Secondo Thakor, il sistema è stato progettato per inviare segnali al “cervello” della protesi – cioè il suo sistema di elaborazione – che interpreta le caratteristiche dell’oggetto toccato: se è caldo o freddo, duro o morbido, o se sta scivolando dalla presa. Questo approccio prende spunto dal funzionamento dei segnali neurali del corpo umano.

Prestazioni elevate nella discriminazione tattile

Durante i test in laboratorio, il dito robotico ibrido ha generato una forza di presa oltre tre volte superiore rispetto alle soluzioni completamente morbide. I sensori multilivello sono riusciti a distinguere con precisione 26 superfici diverse, raggiungendo un’accuratezza media del 98,38%, contro circa l’83% ottenuto da dita protesiche standard.

Per interpretare in modo efficiente i segnali tattili, il gruppo di ricerca ha utilizzato l’encoding neuromorfico, una tecnica ispirata al modo in cui i nervi comunicano con il cervello. Questo metodo ha migliorato significativamente la capacità del sistema di identificare le diverse texture. Le prove pratiche con elettromiografia (EMG) hanno confermato la funzionalità della protesi, che ha superato con successo le prove previste dal Southampton Hand Assessment Procedure (SHAP), afferrando oggetti di varie dimensioni, forme e consistenze.

In uno dei test più rappresentativi, la mano ha identificato correttamente 15 oggetti d’uso comune con un’accuratezza del 99,69%, dimostrando una buona adattabilità alle situazioni quotidiane.

Sviluppi possibili e nuove applicazioni

Nonostante i risultati ottenuti, i ricercatori considerano possibili ulteriori miglioramenti. Tra le ipotesi in esame ci sono l’aggiunta di giunti rigidi per aumentare la forza di presa e l’estensione del sistema sensoriale oltre la punta delle dita. Inoltre, si valuta l’introduzione di stimolazione nervosa per riprodurre una sensazione del tatto ancora più realistica.

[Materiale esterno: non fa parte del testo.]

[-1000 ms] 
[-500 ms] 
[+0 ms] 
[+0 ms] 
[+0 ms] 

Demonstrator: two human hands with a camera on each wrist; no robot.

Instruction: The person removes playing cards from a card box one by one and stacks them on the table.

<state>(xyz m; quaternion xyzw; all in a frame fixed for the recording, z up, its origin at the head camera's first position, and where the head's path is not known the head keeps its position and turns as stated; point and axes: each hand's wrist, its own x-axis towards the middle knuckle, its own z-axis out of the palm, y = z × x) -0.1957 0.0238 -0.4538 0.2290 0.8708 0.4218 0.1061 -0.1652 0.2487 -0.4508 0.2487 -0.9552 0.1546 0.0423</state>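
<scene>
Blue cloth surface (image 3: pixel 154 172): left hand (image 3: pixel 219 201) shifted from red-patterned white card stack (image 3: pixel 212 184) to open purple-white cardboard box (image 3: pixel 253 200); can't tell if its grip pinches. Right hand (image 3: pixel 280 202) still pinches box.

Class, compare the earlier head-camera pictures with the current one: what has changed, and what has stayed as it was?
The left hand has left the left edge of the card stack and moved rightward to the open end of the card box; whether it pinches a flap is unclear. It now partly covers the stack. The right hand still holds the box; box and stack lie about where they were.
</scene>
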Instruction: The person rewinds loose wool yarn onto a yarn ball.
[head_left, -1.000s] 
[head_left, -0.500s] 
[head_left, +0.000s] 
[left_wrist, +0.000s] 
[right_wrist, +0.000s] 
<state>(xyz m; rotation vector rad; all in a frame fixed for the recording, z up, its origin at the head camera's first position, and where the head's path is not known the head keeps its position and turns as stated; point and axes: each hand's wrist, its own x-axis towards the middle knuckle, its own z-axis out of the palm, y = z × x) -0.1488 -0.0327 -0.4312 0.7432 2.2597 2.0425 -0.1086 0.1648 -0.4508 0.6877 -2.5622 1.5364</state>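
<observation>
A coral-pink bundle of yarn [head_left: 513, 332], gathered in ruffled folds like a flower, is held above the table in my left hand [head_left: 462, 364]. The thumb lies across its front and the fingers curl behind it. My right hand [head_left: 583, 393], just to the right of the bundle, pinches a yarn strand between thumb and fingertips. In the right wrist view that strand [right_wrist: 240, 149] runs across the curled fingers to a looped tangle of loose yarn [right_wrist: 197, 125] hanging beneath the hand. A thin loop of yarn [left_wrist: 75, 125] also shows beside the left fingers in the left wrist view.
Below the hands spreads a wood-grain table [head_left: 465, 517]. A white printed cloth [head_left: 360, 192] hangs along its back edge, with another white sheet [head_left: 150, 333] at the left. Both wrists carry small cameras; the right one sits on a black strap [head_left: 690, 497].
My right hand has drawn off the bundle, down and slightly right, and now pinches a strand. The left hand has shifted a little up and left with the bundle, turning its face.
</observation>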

Altri sviluppi nel campo delle protesi intelligenti

Progetti simili sono in corso in altre università e aziende. Open Bionics, ad esempio, ha fornito il proprio sistema Hero Arm a un centro medico in Germania, destinandolo a soldati ucraini feriti da ordigni. Grazie a sensori attivati dall’avambraccio, l’Hero Arm offre un controllo più preciso delle dita rispetto alle protesi tradizionali.

Anche l’Università di Bristol ha progettato un dito artificiale chiamato TacTip, capace di rilevare la forma degli oggetti attraverso strutture stampate in 3D che imitano la pelle umana. Sebbene abbia mostrato una sensibilità leggermente inferiore nella rilevazione dell’orientamento degli oggetti, il dispositivo ha evidenziato una buona capacità di percepire la pressione in modo simile al tatto umano. Con ulteriori perfezionamenti, dispositivi come TacTip potrebbero migliorare la destrezza robotica in compiti delicati, come la raccolta di frutta o la manipolazione di oggetti fragili.